What the task requires: Copy the lines below exactly. Start at the first and finish with the line containing "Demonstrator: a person".

Information provided:
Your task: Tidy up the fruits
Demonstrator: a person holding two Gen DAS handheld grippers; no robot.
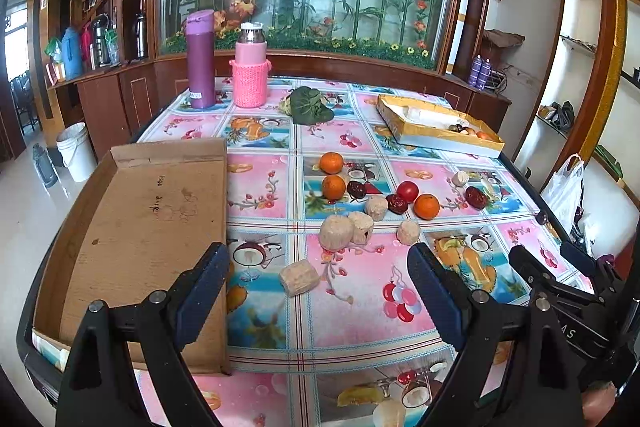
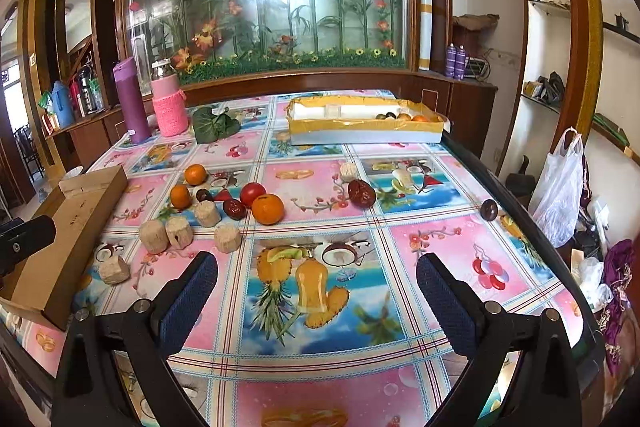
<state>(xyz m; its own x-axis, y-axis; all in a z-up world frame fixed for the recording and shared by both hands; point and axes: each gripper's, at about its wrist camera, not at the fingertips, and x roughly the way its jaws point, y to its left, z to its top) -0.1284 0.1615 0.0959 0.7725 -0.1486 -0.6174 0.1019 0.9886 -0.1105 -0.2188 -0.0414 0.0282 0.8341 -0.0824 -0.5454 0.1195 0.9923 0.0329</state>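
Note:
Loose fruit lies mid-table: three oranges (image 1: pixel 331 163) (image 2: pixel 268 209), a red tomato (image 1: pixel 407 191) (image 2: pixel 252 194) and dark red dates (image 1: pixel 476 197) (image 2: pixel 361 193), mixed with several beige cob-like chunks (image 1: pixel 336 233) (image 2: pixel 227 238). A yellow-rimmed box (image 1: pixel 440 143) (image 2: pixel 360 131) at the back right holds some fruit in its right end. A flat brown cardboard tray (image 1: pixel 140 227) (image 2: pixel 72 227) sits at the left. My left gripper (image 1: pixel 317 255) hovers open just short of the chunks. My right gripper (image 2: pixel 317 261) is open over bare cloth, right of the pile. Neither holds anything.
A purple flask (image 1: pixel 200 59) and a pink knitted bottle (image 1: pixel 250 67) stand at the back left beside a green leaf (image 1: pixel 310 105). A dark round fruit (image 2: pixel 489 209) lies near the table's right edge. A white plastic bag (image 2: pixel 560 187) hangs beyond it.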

Solution:
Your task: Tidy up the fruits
Demonstrator: a person holding two Gen DAS handheld grippers; no robot.

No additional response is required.